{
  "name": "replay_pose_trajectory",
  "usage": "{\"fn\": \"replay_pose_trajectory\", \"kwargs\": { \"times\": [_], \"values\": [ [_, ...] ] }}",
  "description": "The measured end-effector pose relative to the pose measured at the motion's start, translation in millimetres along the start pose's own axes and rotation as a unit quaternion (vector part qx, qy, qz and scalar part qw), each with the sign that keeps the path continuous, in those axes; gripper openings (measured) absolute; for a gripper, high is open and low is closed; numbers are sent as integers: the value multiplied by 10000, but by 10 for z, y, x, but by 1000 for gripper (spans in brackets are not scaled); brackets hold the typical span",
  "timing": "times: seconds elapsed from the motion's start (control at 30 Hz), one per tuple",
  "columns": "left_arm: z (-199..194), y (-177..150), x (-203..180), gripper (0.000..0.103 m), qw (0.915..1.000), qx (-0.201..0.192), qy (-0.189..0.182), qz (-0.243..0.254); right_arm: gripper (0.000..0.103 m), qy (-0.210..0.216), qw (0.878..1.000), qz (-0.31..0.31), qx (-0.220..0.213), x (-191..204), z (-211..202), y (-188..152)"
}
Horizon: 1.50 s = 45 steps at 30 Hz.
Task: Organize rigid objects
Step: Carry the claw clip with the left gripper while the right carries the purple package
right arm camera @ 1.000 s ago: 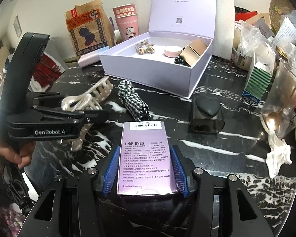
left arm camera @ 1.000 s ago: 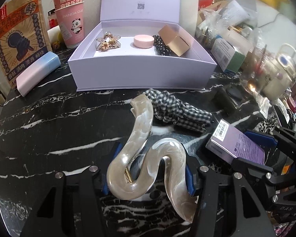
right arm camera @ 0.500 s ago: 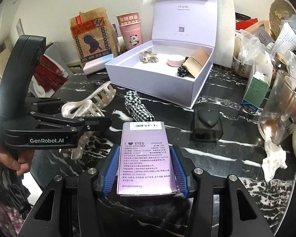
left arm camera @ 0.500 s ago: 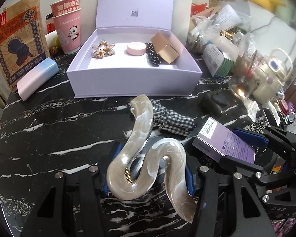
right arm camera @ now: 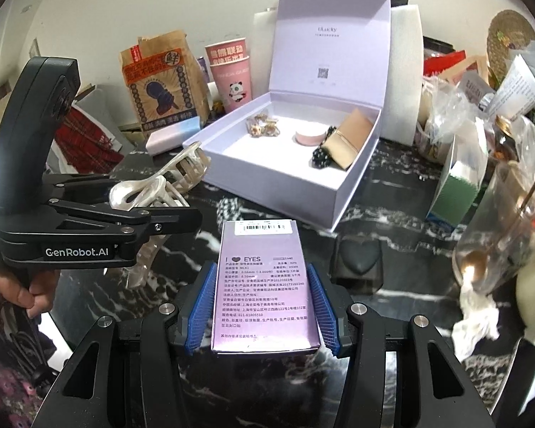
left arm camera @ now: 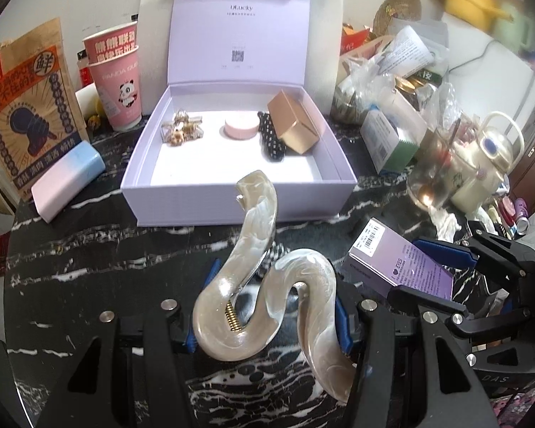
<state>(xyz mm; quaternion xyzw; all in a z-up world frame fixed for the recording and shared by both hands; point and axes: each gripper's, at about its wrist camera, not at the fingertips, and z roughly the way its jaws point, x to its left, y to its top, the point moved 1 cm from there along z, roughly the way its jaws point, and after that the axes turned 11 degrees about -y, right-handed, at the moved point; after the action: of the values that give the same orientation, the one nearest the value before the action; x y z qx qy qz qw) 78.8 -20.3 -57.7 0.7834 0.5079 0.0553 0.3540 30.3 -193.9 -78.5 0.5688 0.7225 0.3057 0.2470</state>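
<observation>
Left hand-held gripper [left arm camera: 267, 324] clamped on a pearly S-shaped hair claw [left arm camera: 267, 285], held above the black marbled surface [left arm camera: 89, 267]. Right hand-held gripper [right arm camera: 260, 306] grasping a purple printed carton [right arm camera: 264, 285] between its blue pads. Beyond both, the open lilac box [left arm camera: 232, 199] holds small accessories.

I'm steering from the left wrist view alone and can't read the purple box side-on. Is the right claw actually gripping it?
Observer: Yes, the right claw has its blue pads pressed on both long sides of the purple box.
Operator: Anything under that box?
Observer: A black heart-lidded case sits on the table just right of it, not beneath.
Operator: What shape is my hair clip from the side?
Observer: The pearly hair clip shows its comb teeth pointing toward the lavender gift box.
</observation>
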Motion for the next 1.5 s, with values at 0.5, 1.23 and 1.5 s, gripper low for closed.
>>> {"fn": "replay_pose_trajectory", "kwargs": {
  "times": [0.5, 1.23, 1.5],
  "values": [
    [-93, 488, 50, 55, 9989, -369, -49, 300, 51, 6, 9996, -64, -275, -132, 17, 485],
    [83, 1279, 240, 55, 9955, -784, -128, 509, 51, -229, 9980, -94, -574, -408, 350, 1291],
    [185, 1528, 322, 55, 9945, -870, -90, 583, 51, -214, 9972, -95, -717, -485, 464, 1564]
  ]
}}
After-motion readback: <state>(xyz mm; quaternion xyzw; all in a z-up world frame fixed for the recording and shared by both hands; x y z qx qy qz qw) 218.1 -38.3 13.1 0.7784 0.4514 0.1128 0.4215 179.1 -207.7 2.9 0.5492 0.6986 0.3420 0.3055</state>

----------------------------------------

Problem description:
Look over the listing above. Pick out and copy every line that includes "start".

Result of this exercise:
  "description": "The measured end-effector pose relative to the pose measured at the motion's start, translation in millimetres along the start pose's own axes and rotation as a unit quaternion (vector part qx, qy, qz and scalar part qw), each with the sign that keeps the path continuous, in those axes; gripper openings (measured) absolute; for a gripper, high is open and low is closed; numbers are sent as integers: the value multiplied by 10000, but by 10 for z, y, x, but by 1000 for gripper (spans in brackets are not scaled); brackets hold the typical span",
  "timing": "times: seconds elapsed from the motion's start (control at 30 Hz), one per tuple",

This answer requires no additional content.